In the last few days the moon has come closer to the earth, according to the experts, so perhaps it was the inverse square law which made the incoming tide so powerful. I have arrived at high office in the club being the OOD for the G class backwards race and after top level discussions, course three was chosen. In the Ops room we were thrilled to see five competitors looking for a good start but at the same time they were aware of the danger of being pushed over the line by the tidal stream and the difficulty of getting back if it did happen. A text book start was made by all and I was impressed by their confidence when Morwennel powered over the line flying their spinnaker for the long run up the creek to the Ocean mark. The turning mark was laid a hundred metres upstream flying a green flag. On the return the second leg was only up to Coastlines and to my dismay as I watched the leader coming towards the finish I realised that I was on the wrong quay so I had to dash from New Quay to Town Quay for the finish between there and the Greenbank Quay opposite. As they approached I had my watch and clipboard ready to record the positions but I had forgotten the hooter, so as Morwennel crossed the line I shouted BANG loudly and recorded the exact time!
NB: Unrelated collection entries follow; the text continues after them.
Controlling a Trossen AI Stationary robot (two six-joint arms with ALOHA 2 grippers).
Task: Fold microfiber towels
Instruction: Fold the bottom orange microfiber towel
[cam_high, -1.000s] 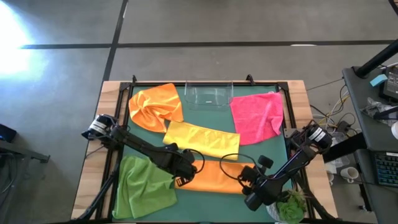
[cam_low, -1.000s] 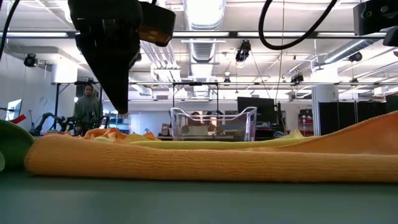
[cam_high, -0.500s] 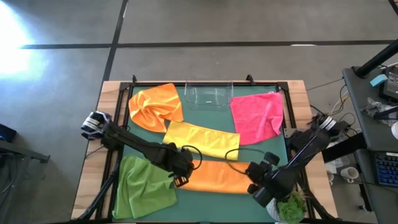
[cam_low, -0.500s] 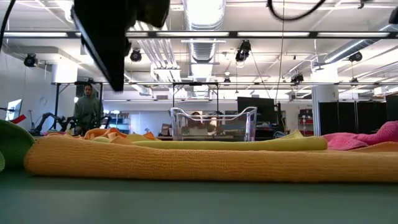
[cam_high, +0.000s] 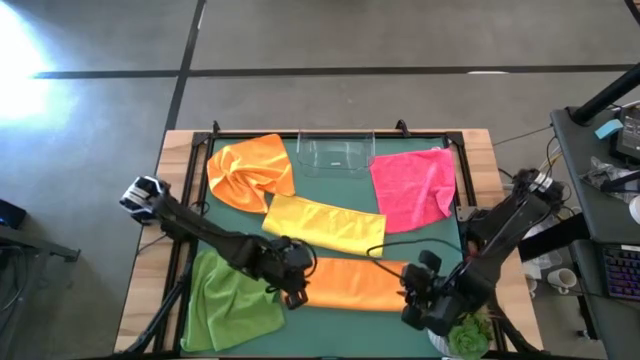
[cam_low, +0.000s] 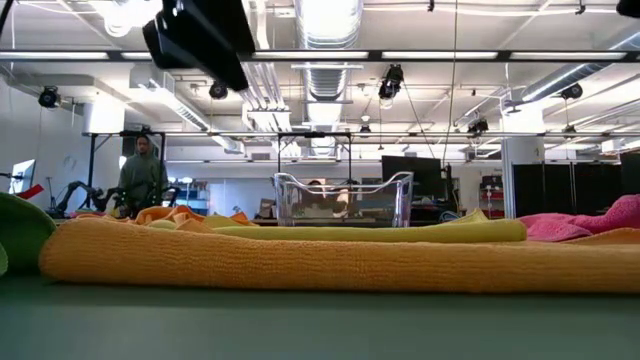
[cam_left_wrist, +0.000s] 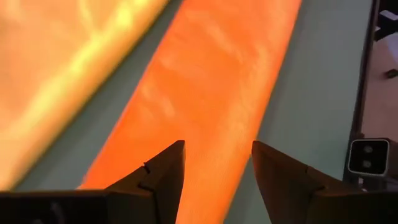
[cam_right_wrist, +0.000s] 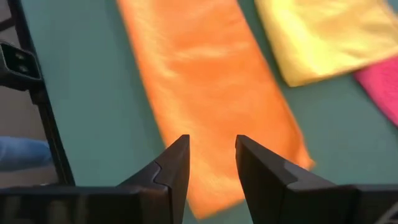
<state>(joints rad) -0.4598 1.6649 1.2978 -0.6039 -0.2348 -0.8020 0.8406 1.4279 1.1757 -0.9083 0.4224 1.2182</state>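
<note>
A folded orange towel (cam_high: 355, 285) lies as a long flat strip on the green mat near the table's front edge. My left gripper (cam_left_wrist: 217, 155) hovers open above the strip's left end (cam_high: 300, 285). My right gripper (cam_right_wrist: 211, 152) hovers open above its right end (cam_high: 400, 290). Neither touches the cloth. A folded yellow towel (cam_high: 325, 222) lies just behind the strip. A crumpled orange towel (cam_high: 250, 170) sits at the far left, a pink towel (cam_high: 412, 187) at the far right, and a lime green towel (cam_high: 232, 298) at the near left.
A clear plastic bin (cam_high: 335, 152) stands at the middle of the far edge. A black frame (cam_high: 462, 180) rims the mat. Bare green mat (cam_high: 335, 325) shows in front of the orange strip. In the low view a person (cam_low: 142, 175) stands far off in the room.
Both grippers have risen off the orange strip and tipped up toward level; the left one has climbed to the top of the low view. The strip's right end, raised a second ago, has dropped and now lies flat on the mat.
</note>
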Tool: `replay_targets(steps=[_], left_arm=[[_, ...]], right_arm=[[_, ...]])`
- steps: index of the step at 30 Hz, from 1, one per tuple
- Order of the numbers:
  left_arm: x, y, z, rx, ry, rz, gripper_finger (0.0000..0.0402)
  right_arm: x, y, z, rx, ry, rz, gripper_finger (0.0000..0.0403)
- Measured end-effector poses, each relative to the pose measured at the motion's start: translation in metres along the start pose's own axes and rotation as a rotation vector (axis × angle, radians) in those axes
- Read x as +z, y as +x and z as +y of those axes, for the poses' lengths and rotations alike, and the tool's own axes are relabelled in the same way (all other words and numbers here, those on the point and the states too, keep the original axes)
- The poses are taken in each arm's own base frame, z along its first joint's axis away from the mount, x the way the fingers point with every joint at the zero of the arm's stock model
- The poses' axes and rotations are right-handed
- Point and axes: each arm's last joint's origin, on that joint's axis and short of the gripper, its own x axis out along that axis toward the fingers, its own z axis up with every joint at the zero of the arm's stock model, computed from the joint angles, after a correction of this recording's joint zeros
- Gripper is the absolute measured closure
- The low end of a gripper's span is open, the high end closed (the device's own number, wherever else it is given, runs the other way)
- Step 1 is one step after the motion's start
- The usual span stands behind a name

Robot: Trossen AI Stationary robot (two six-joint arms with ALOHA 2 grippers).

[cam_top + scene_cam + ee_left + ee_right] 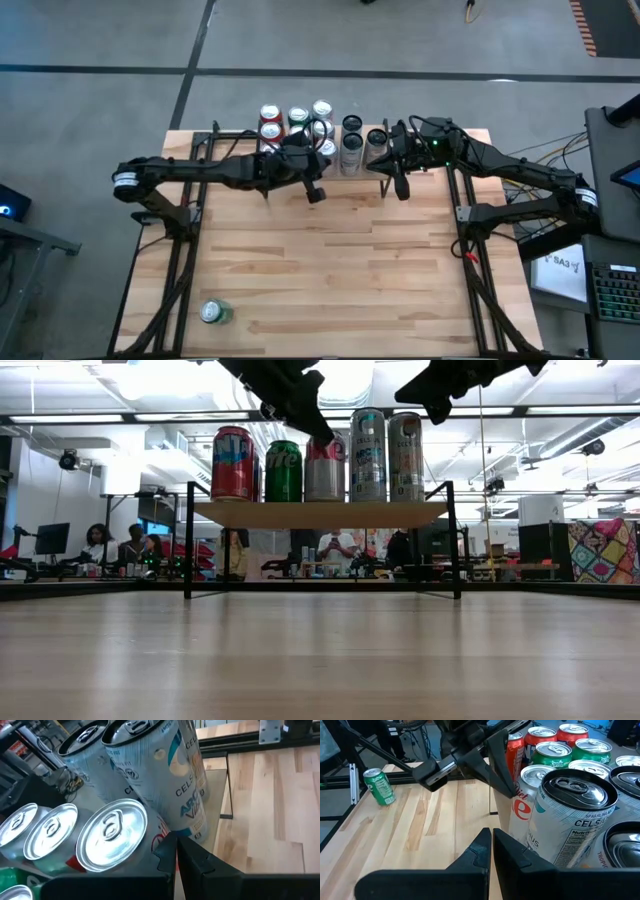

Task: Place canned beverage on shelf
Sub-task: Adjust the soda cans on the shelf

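The shelf (320,513) stands at the table's far side on thin black legs and bears several upright cans (284,470), red, green and tall white ones (368,455). My left gripper (315,190) is shut and empty, just off the shelf's near edge, beside a white-and-red can (112,835). My right gripper (400,185) is shut and empty, off the near edge by the tall white cans (570,815). A green can (214,312) stands alone at the table's near left corner; it also shows in the right wrist view (379,785).
Both arms reach in over the middle of the table from its left and right sides. The black frame rails (180,250) run along both table sides. The wooden tabletop (330,270) spreads between the shelf and the near edge. People sit in the room behind.
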Motion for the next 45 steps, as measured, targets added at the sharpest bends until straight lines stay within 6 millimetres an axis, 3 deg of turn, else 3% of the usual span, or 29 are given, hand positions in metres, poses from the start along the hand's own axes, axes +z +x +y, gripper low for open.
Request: replay_targets(steps=[7, 12, 17, 21, 33, 38, 45], left_arm=[[0.0, -0.008, 0.004, -0.005, 0.011, 0.025, 0.0402], [0.017, -0.028, 0.016, -0.005, 0.023, 0.017, 0.0402], [0.038, -0.043, 0.039, 0.026, 0.106, 0.003, 0.0402], [0.044, -0.045, 0.066, 0.05, 0.18, 0.02, 0.0402], [0.013, -0.032, 0.167, 0.056, 0.114, 0.08, 0.0402], [0.003, -0.021, 0.187, 0.058, 0.083, 0.063, 0.0402], [-0.003, -0.002, 0.195, 0.061, 0.113, 0.096, 0.0402]], right_arm=[[0.0, 0.0, 0.0, 0.0, 0.0, 0.0, 0.0394], [0.0, 0.0, 0.0, 0.0, 0.0, 0.001, 0.0394], [-0.001, 0.0, 0.0, 0.001, 0.002, 0.005, 0.0394], [-0.001, 0.0, 0.0, 0.0, 0.002, 0.006, 0.0394], [0.0, 0.0, 0.0, -0.002, 0.012, 0.005, 0.0394], [0.0, 0.0, 0.0, -0.002, 0.012, 0.0, 0.0394], [0.0, 0.0, 0.0, -0.003, 0.022, -0.001, 0.0394]])
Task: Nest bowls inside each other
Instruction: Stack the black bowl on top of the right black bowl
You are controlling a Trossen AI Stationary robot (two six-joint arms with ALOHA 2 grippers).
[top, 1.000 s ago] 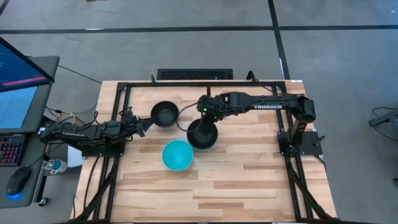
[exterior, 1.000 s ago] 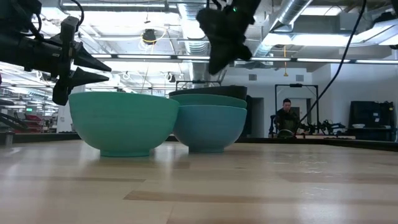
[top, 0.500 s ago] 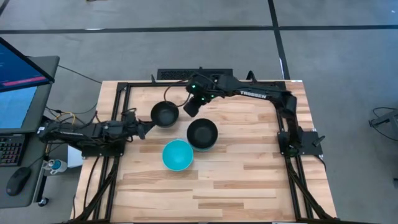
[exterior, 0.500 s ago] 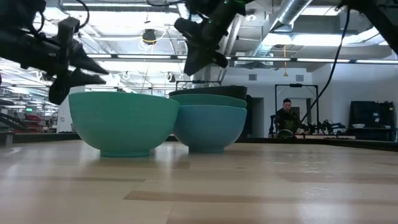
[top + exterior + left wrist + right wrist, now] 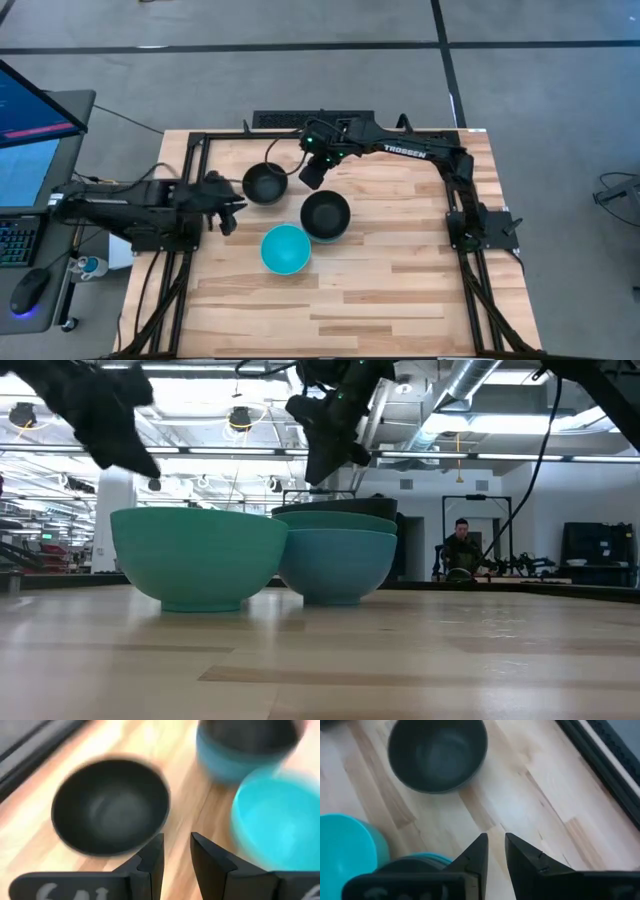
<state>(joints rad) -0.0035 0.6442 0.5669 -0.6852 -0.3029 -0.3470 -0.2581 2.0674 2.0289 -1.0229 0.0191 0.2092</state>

It was the third race in the Hine-Downing Summer Series and in E class Jitterbug was first to the windward mark but some of the regular crew were on holiday in Greece or Glastonbury so that although the scratch crew did well they suffered in such a competitive fleet. Hawk did not do as well as expected either and a dirty bottom is thought to be the problem so that it sounds as if a mid season scrub is needed.
In U fleet David and Mandy Owens, having left G class to buy a Nordic Folkboat to challenge Lennie Trenoweth, lead up the first beat in Aurora but they had to put in another tack just before the mark and this allowed Popincoota and Gap Year through but they all passed the buoy close together. The GK 24 escaped on the run but the two Nordics enjoyed their boat for boat tussle and they are hoping that some more Folkboats join them.
At last a good fleet of Sunbeams arrived and in the crush two of them were over the line at the start. I hope now that we will see all ten of them out more often during the rest of the season.
In B class John Peters in Rita kept clear air to win while in the rest of the fleet there were some very close quarters nips and tucks going on and everyone was pleased to see a St Mawes' boat joining in.
In the IRC fleet Macavity, helmed by the very experienced John Murrell, won by more than half a minute from a keen and pot hungry group of challengers. On board Minx a very young crew have plenty of enthusiasm but a lot to learn to get the best from the boat all round the course.
In W class they split in two and Fooster, Cleda Mur and Deep Purple who chose to stay on the Falmouth side for the beat to Pendennis gained ground on the others who crossed the incoming tidal stream to go to the St Mawes' shore.
One racer was very pleased to see his old chemistry teacher working on the committee boat. From the clubhouse we spotted a very large nasty looking jellyfish floating slowly, trailing evil looking streamers along behind. Six months from today it will be Christmas Day so I hope we have plenty of good racing before then.